The Abstraction Fallacy
| Title | Author | Publication Date | URL |
|---|---|---|---|
| The Abstraction Fallacy | Alexander Lerchner | March 19, 2026 | https://deepmind.google/research/publications/231971/ |
The full title of the article is: The Abstraction Fallacy: Why AI can simulate but not instantiate consciousness. The article claims that computational functionalism is committing a categorical mistake when asserting that consciousness can arise from the symbolic manipulation of abstract concepts. This is called The Abstraction Fallacy. Functionalism ignores the physical origin of information and its causal chain. Instead of the natural order, from raw sensations to conscience to abstract concepts, functionalism assumes that conscience can be instantiated from abstract concepts, "backwards". The article claims that this inversion is not possible, and conscience cannot be instantiated from symbolic manipulation of abstract concepts, because it ignores the fundamental role of the mapmaker. The mapmaker is who extracts abstract concepts from raw sensory data: it's the giver of meaning to the abstract symbols.

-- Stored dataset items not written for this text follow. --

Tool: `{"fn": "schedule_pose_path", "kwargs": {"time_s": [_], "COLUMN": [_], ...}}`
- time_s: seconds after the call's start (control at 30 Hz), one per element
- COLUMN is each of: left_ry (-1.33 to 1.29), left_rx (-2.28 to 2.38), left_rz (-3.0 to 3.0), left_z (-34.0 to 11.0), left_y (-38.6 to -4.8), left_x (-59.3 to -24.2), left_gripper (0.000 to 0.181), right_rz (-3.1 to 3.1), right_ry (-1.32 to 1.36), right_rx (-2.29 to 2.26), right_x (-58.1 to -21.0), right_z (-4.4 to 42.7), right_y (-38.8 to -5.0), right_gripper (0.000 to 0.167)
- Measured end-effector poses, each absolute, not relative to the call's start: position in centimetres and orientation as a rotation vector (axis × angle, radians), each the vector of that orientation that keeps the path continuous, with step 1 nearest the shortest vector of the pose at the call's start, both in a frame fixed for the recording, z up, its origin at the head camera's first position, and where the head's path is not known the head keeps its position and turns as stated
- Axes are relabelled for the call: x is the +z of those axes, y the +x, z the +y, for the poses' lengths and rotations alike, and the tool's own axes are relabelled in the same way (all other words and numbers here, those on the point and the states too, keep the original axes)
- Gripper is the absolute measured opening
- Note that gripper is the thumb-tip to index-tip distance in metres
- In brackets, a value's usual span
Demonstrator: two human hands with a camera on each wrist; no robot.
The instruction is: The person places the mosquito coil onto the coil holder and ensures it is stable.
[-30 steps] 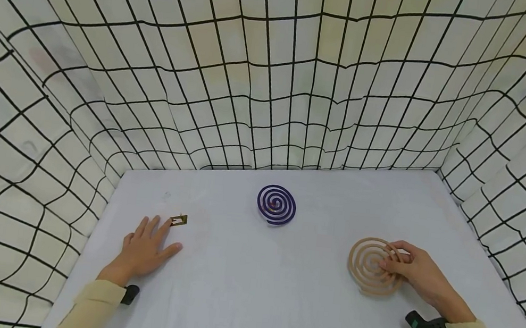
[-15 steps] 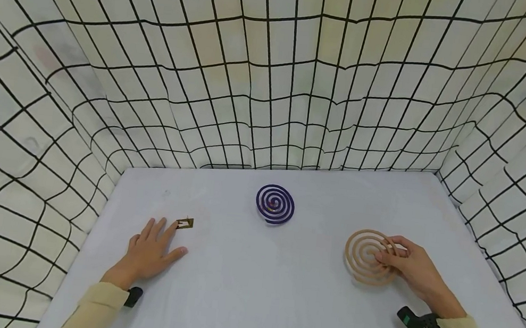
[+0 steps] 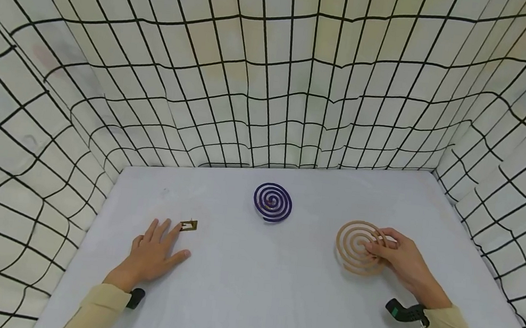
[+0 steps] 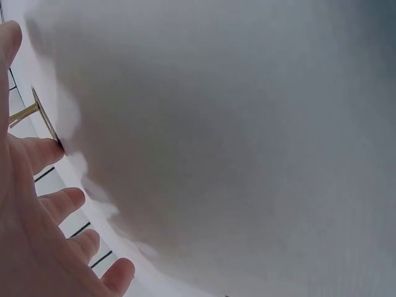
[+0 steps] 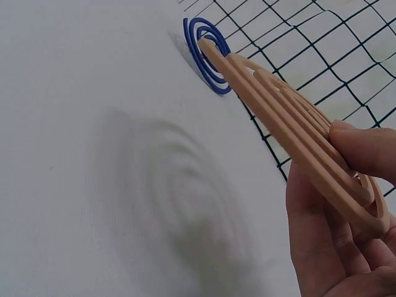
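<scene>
My right hand (image 3: 404, 261) pinches a tan mosquito coil (image 3: 347, 254) by its right side, thumb on top and fingers beneath. In the right wrist view the tan coil (image 5: 291, 130) is tilted above the table, its shadow below. Palm down, my left hand (image 3: 151, 256) has its fingers spread. Its index fingertip touches a small gold metal coil stand (image 3: 193, 225), whose thin prong (image 4: 25, 114) sticks up in the left wrist view. A purple mosquito coil (image 3: 272, 202) sits slightly raised near the back middle; what is under it is mostly hidden.
A white-covered table (image 3: 249, 291) lies beneath both hands. Black netting (image 3: 270, 98) over pale walls rises at the back and both sides. Each wrist wears a dark camera mount, such as the right camera mount (image 3: 403, 311).
My right hand has moved left and away from me with the tan coil. My left hand and the gold stand have shifted slightly right together. The view has drifted a little.
</scene>
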State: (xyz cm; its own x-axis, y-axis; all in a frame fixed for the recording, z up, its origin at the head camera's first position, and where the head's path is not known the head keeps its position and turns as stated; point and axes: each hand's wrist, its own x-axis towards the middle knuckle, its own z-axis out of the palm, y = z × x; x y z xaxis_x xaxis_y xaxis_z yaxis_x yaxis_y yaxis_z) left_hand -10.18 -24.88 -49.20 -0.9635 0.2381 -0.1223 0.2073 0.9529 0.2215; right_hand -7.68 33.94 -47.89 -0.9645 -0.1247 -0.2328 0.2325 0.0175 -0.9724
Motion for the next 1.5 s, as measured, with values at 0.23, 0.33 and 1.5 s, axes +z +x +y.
{"fn": "schedule_pose_path", "kwargs": {"time_s": [0.23,0.33,1.5], "left_ry": [0.362,0.372,0.478], "left_rx": [0.319,0.312,0.278], "left_rz": [2.954,2.957,2.977], "left_z": [-24.0,-23.6,-19.7], "left_y": [-9.9,-9.7,-8.9], "left_x": [-48.9,-48.9,-48.9], "left_gripper": [0.084,0.083,0.083], "right_rz": [2.006,2.002,1.971], "right_ry": [0.099,0.103,0.065], "right_rx": [-2.096,-2.098,-2.147], "right_x": [-47.8,-47.7,-47.6], "right_z": [33.1,32.7,28.7], "right_y": [-8.1,-8.2,-9.8], "right_gripper": [0.043,0.045,0.050]}}
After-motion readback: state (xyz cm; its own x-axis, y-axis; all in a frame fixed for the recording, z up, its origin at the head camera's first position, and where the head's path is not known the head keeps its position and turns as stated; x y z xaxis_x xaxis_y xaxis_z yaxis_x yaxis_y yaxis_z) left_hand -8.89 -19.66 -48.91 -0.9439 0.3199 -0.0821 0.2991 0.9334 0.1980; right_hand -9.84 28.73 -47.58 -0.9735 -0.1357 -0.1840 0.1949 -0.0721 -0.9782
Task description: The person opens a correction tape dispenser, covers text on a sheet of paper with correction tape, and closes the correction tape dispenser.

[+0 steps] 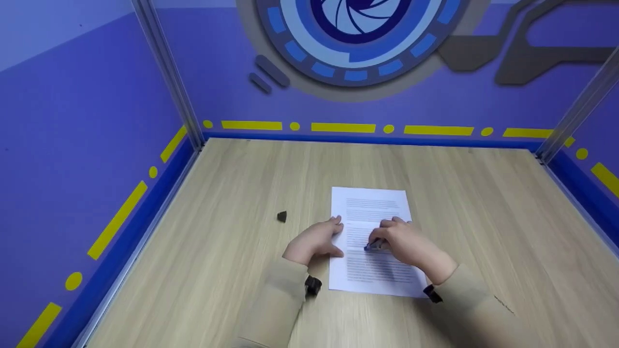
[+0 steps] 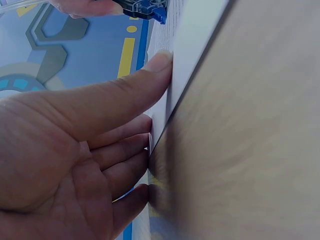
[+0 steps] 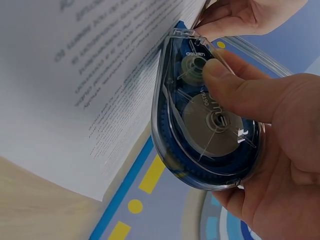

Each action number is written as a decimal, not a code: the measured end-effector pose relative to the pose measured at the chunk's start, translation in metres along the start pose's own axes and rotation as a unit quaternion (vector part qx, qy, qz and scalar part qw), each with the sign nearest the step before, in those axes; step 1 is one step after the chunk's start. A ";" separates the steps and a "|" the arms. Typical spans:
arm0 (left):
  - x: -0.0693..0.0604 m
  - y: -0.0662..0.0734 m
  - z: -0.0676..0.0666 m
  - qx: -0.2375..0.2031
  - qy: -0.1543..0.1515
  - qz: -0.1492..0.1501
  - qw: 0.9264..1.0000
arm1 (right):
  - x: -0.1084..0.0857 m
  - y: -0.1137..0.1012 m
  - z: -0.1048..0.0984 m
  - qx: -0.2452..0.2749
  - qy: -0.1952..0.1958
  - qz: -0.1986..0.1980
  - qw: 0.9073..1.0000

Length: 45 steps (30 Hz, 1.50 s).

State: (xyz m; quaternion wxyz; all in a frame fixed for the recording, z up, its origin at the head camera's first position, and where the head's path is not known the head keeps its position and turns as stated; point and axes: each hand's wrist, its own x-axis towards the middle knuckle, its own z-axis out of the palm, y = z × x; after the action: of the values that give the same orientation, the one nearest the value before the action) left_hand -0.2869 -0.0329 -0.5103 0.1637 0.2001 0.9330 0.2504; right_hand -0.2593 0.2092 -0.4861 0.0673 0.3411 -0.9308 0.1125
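Observation:
A printed sheet of paper (image 1: 339, 276) lies flat on the wooden table. My right hand (image 1: 408, 244) grips a clear and blue correction tape (image 3: 187, 135), thumb on one face and fingers behind. The blue tip (image 1: 366, 248) is down at the printed lines near the middle of the page. At the sheet's left edge, my left hand (image 1: 316, 239) rests with its thumb (image 2: 160, 61) and fingers spread, the fingertips touching the paper and table. Whether any white tape has been laid on the text cannot be made out.
A small dark piece (image 1: 282, 216) lies on the table (image 1: 232, 193) left of the sheet; its kind is unclear. Blue panels (image 1: 271, 106) with yellow marks wall the table at the back and both sides, with metal posts (image 1: 169, 72) at the corners.

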 end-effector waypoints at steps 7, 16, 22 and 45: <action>0.000 0.000 0.000 -0.011 0.000 -0.003 1.000 | 0.000 0.001 0.000 0.000 -0.002 -0.008 1.000; -0.001 0.001 0.000 -0.008 0.001 -0.004 1.000 | -0.002 0.002 -0.002 0.000 0.000 -0.020 1.000; -0.001 0.002 0.000 -0.009 0.001 -0.007 1.000 | -0.003 0.003 -0.003 0.002 -0.005 -0.019 1.000; -0.001 0.002 -0.001 0.002 0.001 -0.002 1.000 | -0.007 0.009 -0.006 0.006 -0.010 -0.016 1.000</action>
State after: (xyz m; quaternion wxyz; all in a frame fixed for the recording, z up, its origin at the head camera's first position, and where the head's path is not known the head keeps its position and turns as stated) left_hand -0.2862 -0.0321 -0.5086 0.1631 0.1983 0.9340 0.2483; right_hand -0.2592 0.2219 -0.4828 0.0583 0.3573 -0.9253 0.1133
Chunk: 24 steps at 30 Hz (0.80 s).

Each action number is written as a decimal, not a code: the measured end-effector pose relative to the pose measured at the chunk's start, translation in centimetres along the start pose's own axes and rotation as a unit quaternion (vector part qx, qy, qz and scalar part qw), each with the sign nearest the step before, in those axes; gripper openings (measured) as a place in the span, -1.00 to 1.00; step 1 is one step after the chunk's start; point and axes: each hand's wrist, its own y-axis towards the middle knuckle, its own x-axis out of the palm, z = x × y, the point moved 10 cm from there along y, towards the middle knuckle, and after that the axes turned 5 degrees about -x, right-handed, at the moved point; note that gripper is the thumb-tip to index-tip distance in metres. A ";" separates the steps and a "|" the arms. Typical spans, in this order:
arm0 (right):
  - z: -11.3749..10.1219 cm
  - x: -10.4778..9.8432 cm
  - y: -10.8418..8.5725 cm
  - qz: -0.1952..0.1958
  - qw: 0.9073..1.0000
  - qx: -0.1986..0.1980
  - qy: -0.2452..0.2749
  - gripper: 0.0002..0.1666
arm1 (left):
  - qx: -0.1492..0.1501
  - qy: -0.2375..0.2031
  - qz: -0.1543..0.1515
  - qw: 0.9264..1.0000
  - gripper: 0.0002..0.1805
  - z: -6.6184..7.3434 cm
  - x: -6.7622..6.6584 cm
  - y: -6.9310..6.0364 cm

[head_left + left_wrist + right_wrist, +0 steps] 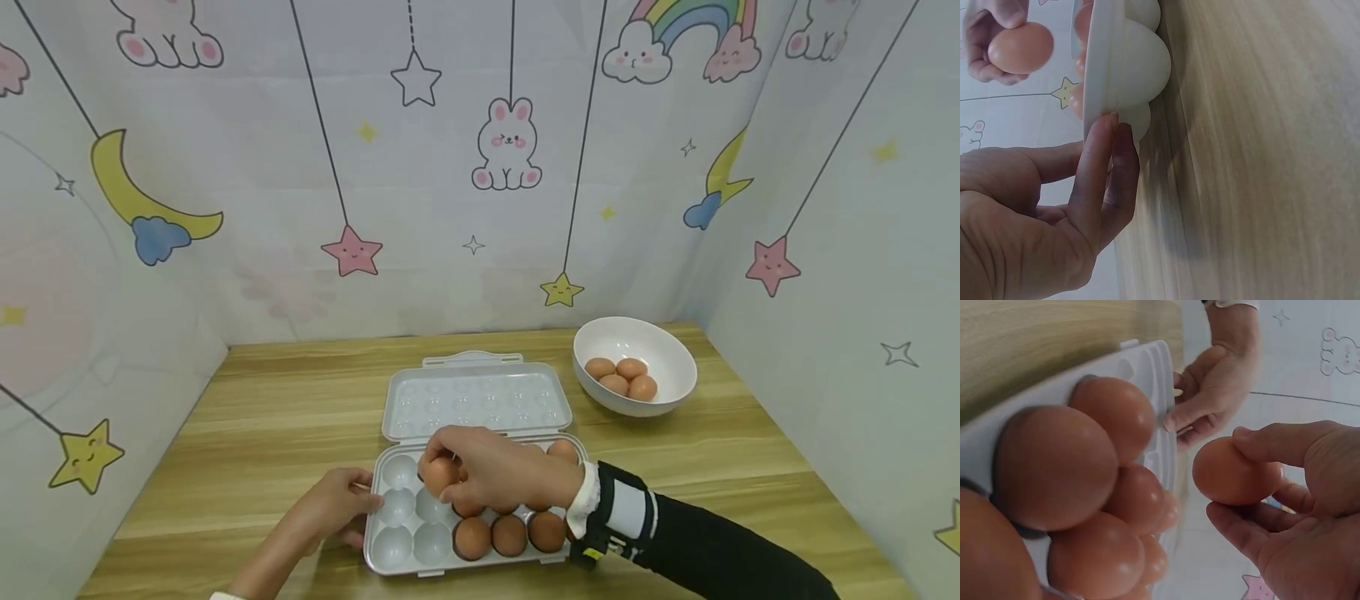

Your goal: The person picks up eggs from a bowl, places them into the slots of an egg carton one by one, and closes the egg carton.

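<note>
A white egg tray [431,570] lies on the table, its clear lid [480,400] folded back. Brown eggs [509,535] fill its right part; several cups at the left hold none. Thumb and fingers of the right hand [495,471] pinch a brown egg [440,477] over the tray's left part. In the right wrist view that egg [1235,471] is clear of the tray. The left hand [333,508] grips the tray's left edge, thumb on the rim; in the left wrist view its fingertips [1105,134] touch the rim from the side.
A white bowl [675,360] with several brown eggs [632,368] stands at the back right of the wooden table [292,400]. A white cloth backdrop [442,183] with printed stars, moons and rabbits surrounds the table at the back and sides.
</note>
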 end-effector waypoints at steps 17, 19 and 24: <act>1.6 3.8 1.1 -0.003 0.993 0.004 -0.120 -0.68 | 0.001 -0.003 0.001 1.000 -0.65 0.0 -0.1 0.0; 1.5 4.1 1.2 -0.001 0.989 -0.004 -0.151 -0.64 | 0.003 -0.002 0.000 1.000 -0.66 0.0 -0.1 0.0; 1.0 4.6 1.1 0.010 0.981 -0.031 -0.189 -0.59 | 0.005 -0.001 -0.004 1.000 -0.66 0.0 0.0 0.0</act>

For example, when a phenomenon (e.g. listening to Beethoven's 5th Symphony) causes some electrical activity in the brain, it's the human conscience that gives that signal its meaning: the result is the experience of listening to the music and the creation of abstract concepts (e.g. the sound of musical instruments, the rhythm of the music, etc.). Alone, the raw electrical signal in the brain could signify something else, completely different: e.g. it could be market data over time. What's necessary is an alphabet, which is provided by the mapmaker: without it, the same physical vehicle (the electrical signal) can instantiate infinite different computations. Abstract manipulation of the signal will never be able to recreate the conscious experience: it would have to presuppose the mapmaker, which is the very thing it wants to demonstrate. This is called the indeterminacy of mechanism.
What I liked
The explanation of the categorical error committed by functionalism is very convincing to me.
What I disliked
The second half of the article talks about AI robots. By embedding robots into the worlds, with sensors and actuators, supporters of functionalism claim that the casual loop is closed and conscience can now arise in abstract computation machines. The article claims otherwise, noting how the hidden notion of mapmaker is still present, in the form of tuning of actuators, interpretation of sensory data, and overall design of the robot.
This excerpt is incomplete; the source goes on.